Pourtant, partout, Célestina rayonne, et chante l’amour.
Ses trois maris se ressemblaient. Ils sont chacun partis avec leur part du divorce, leur part de son trésor.
On lui applique le même rouge sur les pommettes que quand elle avait quatre ans.
Elle en a quarante-quatre.
Sa voix a gardé toute sa pureté, sinon elle aurait déjà été jetée.
Les journaux aiment la grignoter, ses fans aussi.
C’est dommage, elle était si belle.
Oh, mais elle a encore l’aura, bien sûr.
A chaque émission où on l’invite pour qu’elle chante ses tubes, on lui montre inlassablement des images de ses 20 ans.
Les sourires : Est-ce que vous êtes nostalgique, Célestina ? Qu’est-ce que c’est de vieillir ? Comment essayez-vous de garder la forme ? Vous connectez-vous à cette magnifique jeune femme que vous avez été ?
Sa beauté est au passé.
Ses trois maris ont son âge, mais on ne leur pose des questions que sur leurs nouvelles femmes.
Mon cher, vous avez l’air délicieux ! Le poivre et sel est tellement à la mode. Oh, et quelle maturité ! Ces sourcils blancs vous donnent une autorité fa-bu-leuse.
Tu es une star, Célestina, une diva. Apparemment, les stars ne vieillissent pas.
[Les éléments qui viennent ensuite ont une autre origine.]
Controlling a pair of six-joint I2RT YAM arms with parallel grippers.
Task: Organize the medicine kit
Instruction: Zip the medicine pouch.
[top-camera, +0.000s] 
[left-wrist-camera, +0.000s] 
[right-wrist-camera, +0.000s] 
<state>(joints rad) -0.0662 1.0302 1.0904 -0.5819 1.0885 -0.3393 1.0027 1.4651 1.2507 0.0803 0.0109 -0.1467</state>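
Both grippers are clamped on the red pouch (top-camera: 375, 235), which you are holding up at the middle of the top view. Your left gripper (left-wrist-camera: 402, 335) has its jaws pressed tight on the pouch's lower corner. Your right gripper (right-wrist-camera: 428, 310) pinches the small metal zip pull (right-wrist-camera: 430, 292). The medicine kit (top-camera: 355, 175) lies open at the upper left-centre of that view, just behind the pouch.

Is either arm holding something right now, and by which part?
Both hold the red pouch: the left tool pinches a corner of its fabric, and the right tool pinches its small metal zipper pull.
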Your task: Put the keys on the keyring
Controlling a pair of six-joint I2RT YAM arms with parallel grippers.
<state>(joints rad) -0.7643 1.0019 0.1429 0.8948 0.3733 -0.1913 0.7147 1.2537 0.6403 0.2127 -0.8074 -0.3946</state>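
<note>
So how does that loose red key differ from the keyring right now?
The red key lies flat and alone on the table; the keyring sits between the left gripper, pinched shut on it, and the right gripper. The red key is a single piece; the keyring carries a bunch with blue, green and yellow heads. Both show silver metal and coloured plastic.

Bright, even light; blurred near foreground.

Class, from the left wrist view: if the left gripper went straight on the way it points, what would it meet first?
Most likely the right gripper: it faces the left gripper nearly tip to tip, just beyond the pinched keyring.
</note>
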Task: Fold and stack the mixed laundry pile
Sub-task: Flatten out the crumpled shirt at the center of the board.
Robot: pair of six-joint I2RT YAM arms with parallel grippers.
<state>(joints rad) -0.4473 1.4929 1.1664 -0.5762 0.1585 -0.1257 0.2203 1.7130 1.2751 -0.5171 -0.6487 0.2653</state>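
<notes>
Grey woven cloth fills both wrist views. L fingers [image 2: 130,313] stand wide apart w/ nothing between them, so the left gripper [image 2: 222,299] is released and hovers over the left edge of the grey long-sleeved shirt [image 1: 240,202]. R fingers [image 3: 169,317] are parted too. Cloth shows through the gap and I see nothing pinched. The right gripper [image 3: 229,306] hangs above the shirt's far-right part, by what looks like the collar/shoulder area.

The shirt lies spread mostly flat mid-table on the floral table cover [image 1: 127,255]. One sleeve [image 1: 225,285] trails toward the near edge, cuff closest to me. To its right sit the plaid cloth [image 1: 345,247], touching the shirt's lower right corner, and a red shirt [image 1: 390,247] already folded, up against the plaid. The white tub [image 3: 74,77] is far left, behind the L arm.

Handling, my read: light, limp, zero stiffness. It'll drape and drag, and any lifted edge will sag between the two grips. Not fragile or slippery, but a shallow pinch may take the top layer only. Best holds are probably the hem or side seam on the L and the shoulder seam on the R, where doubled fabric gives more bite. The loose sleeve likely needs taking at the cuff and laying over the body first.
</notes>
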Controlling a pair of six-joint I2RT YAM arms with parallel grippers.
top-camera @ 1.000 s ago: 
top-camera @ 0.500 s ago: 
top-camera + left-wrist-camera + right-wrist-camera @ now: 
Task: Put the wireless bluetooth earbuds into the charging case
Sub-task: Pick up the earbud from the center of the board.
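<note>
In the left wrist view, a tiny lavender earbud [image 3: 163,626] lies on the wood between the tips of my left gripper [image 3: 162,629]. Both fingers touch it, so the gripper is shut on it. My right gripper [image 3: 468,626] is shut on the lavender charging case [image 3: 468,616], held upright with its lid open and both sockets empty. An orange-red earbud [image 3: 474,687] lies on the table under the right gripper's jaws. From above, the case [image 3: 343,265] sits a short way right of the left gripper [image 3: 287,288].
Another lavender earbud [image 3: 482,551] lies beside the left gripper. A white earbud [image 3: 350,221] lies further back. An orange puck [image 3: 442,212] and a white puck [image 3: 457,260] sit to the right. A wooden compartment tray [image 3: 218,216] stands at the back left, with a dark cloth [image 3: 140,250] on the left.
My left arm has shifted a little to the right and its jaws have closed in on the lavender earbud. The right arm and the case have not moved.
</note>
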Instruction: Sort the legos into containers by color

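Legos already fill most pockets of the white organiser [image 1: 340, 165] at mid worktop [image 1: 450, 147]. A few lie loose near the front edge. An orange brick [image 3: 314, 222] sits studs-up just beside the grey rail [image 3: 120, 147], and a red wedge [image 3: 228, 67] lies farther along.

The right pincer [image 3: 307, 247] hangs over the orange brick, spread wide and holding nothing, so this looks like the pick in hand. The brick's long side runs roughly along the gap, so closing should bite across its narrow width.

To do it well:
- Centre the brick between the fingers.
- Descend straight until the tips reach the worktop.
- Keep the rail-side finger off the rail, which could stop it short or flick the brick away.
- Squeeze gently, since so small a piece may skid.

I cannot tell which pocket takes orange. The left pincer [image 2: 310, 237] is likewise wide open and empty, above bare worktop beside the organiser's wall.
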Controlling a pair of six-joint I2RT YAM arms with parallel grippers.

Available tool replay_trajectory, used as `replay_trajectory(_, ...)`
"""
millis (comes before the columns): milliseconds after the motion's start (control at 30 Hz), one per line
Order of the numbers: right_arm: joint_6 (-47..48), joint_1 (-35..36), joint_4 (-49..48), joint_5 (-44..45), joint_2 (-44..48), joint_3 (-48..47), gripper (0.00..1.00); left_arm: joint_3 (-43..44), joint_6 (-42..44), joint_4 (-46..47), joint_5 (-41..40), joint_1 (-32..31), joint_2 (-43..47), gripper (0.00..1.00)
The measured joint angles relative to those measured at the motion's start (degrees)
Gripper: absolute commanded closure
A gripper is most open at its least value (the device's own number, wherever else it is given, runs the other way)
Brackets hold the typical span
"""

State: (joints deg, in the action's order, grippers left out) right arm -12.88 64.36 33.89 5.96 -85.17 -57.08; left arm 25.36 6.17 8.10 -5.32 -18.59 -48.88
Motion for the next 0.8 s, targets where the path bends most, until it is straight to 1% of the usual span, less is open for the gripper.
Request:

Apparemment, les stars vieillissent mal.
C’est dommage, disent les foules. On l’aimait tellement. Elle a tellement changé. Elle était si magnifique !
Ils disent tellement
On t’aime.
Célestina sait que ce n’est pas vrai. Ils disent : On t’aime, et elle se regarde dans le miroir, et elle voit un autre visage.
Elle voit celui du passé.
Ils aiment un fantôme projeté sur sa carcasse.
Elle se tait en regardant les assistants essayer de camoufler les nouveaux sillons de son visage.
La potion infecte goutte doucement sur ses épaules.
Elle se regarde, elle se trouve laide.
Tu es une star, Célestina, une diva.
Ta voix est un don.
Le reste a fané.
La potion a une odeur infecte. Célestina la jette par la fenêtre.
Ses boucles se déploient timidement, comme des fleurs après la pluie.
Célestina a 58 ans.
Elle garde sa porte fermée, même quand les assistants tambourinent.
Elle touche sa peau, caresse.
Elle se trouve belle.
Elle veut se découvrir vieillir.
Les journaux n’auront pas ses dernières années.
Les foules ne la feront pas vivre comme une morte.
Maintenant, Célestina chante à sa fenêtre, regarde la mer.
Les enfants jouent dans les rues du village.
Une main tapote son épaule. Elle se retourne pour trouver un sourire brillant.
Il se trouve que toutes ces années, il y a bien quelqu’un qui l’aimait elle, sa voix et tout le reste. Il y a bien quelqu’un qui la trouve toujours belle.
- Bonjour, diva, susurre sa fiancée, et
Elles seront deux à vieillir.
Célestina ne s’est jamais trouvée plus rayonnante que dans les yeux pleins d’amour de Sheila.
Leurs sillons partagent et dessinent la carte de leur amour.